There have to be limits, Ruggero countered: "As a leader, I have to figure out how to allow you to lead without sinking the ship."

At the Peach Orchard, where Union Gen. Daniel Sickles advanced troops over Gen. George Meade's orders, instead of occupying the critical high ground of Little Round Top, Ruggero sought feedback on fostering team players.

"Communication is probably the key," said Auburn Taylor, who heads the parks and recreation department in Haines City, Fla. Several changes in the city manager's post there have led to "a struggle at the line level to buy into the change of the culture."

What helps with that is answering the " 'What's-in-it-for-me?' question," as well as clarity of purpose, Ruggero said.

Little Round Top is one of the most-visited spots on the battlefield because of Michael Shaara's Pulitzer Prize-winning novel The Killer Angels, required reading for all of Ruggero's tour participants. There, Ruggero delivered a dramatic recounting of the charge down the rocky slope by the extreme left flank of the Union Army, led by Col. Joshua Chamberlain of Maine, a professor of rhetoric at Bowdoin College before the war.

Armed with bayonets and maneuvering across the hill like a hinged door, the soldiers were directed by Chamberlain to hold the hill so it wouldn't get taken. They did, killing and capturing Confederates taken by surprise - indisputable evidence of the value of creativity, Ruggero suggested, while prodding his class to share how their companies encourage it.

Brainstorming was mentioned. So was diplomatically responding to bad ideas.

"You don't put down ideas," said Deborah Wilfong, a senior program manager at Honeywell Technology Solutions Inc.

At the site of Pickett's Charge, the climactic moment of the battle, when a 12,000-man Confederate assault was crushed by 7,000 Union soldiers and two hours of cannon fire, Ruggero preached the power of persuasion - and the potentially high cost when it fails.

The graycoats advanced into the wide open field toward a merciless line of cannons because Confederate Gen. James Longstreet failed to talk Gen. Robert E. Lee out of it.

Yet there's one element of that mismatch that business leaders should strive to replicate, Ruggero suggested: "You're looking to create some facsimile of the bond like the one that motivates the Confederate infantry to walk across the field."

Over lunch at the General Pickett Buffet, Damian Campayo, 47, of Downingtown, an IT project manager at XL Insurance America Inc. in Exton, reflected on the lesson of team players at the Peach Orchard.

"I just want to apply some of those lessons," he said. "I'm always rebuilding teams for specific projects."

From his own experience, Campayo has found what was borne out on the battlefield: that clear objectives are key to successful execution.

"It is amazing, when team members have clear objectives, they are able to make it work with different personalities and different skill sets," he said.

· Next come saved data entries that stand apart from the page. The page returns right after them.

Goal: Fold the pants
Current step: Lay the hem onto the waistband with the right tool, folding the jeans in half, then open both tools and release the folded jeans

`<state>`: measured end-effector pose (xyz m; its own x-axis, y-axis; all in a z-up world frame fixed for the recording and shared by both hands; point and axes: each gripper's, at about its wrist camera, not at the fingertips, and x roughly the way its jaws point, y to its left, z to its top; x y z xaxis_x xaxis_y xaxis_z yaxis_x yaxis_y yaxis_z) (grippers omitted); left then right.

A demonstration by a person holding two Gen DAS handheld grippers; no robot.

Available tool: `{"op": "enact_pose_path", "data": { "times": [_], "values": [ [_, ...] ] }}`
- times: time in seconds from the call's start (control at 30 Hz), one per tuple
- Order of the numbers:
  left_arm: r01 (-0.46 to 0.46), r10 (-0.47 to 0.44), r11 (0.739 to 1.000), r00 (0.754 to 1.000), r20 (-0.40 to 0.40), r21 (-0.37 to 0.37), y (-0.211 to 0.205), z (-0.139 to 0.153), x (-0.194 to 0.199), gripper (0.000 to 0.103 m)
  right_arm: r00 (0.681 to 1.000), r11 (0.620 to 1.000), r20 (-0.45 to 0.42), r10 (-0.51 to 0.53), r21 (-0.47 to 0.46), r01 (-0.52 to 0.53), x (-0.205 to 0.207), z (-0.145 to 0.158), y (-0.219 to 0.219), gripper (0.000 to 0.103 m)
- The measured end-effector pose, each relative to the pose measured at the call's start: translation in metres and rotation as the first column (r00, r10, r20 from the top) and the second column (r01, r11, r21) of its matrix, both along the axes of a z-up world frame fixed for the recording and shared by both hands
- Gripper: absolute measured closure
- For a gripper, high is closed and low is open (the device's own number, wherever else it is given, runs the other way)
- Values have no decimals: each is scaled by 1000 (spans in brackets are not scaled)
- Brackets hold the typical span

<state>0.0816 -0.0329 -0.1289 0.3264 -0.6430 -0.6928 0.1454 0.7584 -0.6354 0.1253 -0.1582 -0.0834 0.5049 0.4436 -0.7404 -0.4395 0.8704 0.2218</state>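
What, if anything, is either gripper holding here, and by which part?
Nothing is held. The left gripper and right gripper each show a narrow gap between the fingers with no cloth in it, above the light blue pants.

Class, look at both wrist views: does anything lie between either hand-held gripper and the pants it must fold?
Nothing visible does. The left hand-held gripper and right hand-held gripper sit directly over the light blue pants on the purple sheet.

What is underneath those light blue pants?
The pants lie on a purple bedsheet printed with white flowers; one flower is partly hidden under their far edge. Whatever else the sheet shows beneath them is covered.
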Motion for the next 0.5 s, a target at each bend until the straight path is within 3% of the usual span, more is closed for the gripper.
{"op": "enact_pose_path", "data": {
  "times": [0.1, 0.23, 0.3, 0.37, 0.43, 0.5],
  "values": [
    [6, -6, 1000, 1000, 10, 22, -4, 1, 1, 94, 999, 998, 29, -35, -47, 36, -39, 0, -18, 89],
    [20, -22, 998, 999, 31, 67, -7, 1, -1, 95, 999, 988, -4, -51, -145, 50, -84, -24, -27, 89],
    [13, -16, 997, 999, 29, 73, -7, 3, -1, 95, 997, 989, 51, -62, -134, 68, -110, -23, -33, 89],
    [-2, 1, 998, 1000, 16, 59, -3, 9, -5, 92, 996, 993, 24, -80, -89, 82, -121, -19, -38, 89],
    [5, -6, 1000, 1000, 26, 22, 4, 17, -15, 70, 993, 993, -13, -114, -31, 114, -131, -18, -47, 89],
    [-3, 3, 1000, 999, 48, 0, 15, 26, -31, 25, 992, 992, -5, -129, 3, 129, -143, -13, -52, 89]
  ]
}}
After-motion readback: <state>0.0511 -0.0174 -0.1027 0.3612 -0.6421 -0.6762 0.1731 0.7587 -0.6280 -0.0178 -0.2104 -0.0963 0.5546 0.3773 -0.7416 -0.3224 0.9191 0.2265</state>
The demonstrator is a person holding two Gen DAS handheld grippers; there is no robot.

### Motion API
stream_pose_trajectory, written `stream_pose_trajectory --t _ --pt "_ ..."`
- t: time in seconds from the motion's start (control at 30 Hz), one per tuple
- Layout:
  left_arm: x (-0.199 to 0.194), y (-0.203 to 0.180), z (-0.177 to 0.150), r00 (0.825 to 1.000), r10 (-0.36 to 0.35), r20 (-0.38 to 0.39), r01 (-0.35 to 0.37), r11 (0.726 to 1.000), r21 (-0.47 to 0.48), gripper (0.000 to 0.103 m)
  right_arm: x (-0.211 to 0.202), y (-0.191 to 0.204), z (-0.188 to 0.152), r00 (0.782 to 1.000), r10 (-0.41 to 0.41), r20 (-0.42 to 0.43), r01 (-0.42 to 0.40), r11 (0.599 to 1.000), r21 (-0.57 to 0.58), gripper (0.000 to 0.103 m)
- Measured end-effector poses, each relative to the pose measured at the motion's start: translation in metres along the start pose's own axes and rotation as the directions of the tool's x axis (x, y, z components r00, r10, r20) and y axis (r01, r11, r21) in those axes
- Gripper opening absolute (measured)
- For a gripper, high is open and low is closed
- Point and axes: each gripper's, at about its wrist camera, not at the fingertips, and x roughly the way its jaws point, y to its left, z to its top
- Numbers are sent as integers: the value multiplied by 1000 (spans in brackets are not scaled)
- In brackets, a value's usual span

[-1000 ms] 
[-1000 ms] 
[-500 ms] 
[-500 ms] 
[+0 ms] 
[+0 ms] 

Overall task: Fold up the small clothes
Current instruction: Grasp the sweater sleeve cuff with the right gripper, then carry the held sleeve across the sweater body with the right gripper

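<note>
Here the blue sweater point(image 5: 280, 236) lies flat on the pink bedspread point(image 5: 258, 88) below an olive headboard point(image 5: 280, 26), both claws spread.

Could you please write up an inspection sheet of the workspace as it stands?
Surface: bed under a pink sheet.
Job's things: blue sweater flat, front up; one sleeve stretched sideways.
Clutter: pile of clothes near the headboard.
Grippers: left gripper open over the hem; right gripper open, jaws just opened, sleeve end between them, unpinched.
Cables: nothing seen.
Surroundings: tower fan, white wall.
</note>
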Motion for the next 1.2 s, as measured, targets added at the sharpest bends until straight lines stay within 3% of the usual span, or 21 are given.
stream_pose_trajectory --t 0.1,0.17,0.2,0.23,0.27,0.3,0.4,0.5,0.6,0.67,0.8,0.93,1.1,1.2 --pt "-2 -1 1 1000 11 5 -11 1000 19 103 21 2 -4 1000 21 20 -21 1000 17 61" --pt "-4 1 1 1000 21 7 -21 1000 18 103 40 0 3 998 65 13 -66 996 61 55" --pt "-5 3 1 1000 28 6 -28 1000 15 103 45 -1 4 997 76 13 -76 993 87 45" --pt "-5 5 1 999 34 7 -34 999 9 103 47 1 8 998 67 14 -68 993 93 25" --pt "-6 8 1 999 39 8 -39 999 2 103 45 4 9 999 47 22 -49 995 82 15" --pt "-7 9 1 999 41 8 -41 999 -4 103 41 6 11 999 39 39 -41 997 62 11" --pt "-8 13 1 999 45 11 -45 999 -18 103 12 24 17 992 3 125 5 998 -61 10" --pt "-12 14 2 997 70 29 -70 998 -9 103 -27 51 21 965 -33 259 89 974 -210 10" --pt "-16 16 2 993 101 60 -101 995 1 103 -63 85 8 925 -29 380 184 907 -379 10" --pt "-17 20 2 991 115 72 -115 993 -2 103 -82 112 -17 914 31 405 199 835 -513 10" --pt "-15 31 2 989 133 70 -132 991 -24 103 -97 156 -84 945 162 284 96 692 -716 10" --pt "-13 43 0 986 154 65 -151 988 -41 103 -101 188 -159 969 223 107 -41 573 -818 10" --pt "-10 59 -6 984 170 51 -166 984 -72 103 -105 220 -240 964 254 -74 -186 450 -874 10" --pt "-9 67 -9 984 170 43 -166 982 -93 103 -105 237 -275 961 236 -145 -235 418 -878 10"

Participants parted ways the next day, after fulfilling Ruggero's final requirement: Each would write a personal leadership philosophy.

"It's a powerful tool," Ruggero said, "for really starting a conversation on how you want your team to operate."

dmastrull@phillynews.com

215-854-2466

@dmastrull

------

The vast majority of people can improve by studying leadership as a discipline, according to Academy Leadership, an executive-training company in King of Prussia.

Among its other guidance:

McKinsey & Co. reports that 76 percent of Fortune 500 CEOs agree that developing leaders is a top priority.

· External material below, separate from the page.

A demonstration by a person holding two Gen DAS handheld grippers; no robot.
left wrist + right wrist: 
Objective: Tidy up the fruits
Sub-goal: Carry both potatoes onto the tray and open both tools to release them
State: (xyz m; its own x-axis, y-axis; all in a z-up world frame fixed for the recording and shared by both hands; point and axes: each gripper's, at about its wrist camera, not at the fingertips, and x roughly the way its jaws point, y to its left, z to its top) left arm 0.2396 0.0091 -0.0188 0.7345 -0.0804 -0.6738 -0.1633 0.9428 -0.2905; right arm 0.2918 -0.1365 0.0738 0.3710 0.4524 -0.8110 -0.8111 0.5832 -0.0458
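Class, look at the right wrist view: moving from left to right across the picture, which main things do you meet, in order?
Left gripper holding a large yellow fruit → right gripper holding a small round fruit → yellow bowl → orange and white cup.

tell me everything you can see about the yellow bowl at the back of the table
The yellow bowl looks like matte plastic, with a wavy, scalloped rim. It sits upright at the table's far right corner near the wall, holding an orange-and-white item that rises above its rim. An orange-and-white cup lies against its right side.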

Thirty percent of U.S. companies say missed opportunities resulted from lacking leaders with the right capabilities.

Most employees who voluntarily leave jobs do so because of a poor relationship with a supervisor.

A big question that keeps business chiefs up at night is, "Where will I get the leaders to grow this business?"

It is more efficient to grow your own than to hope the right leaders will show up.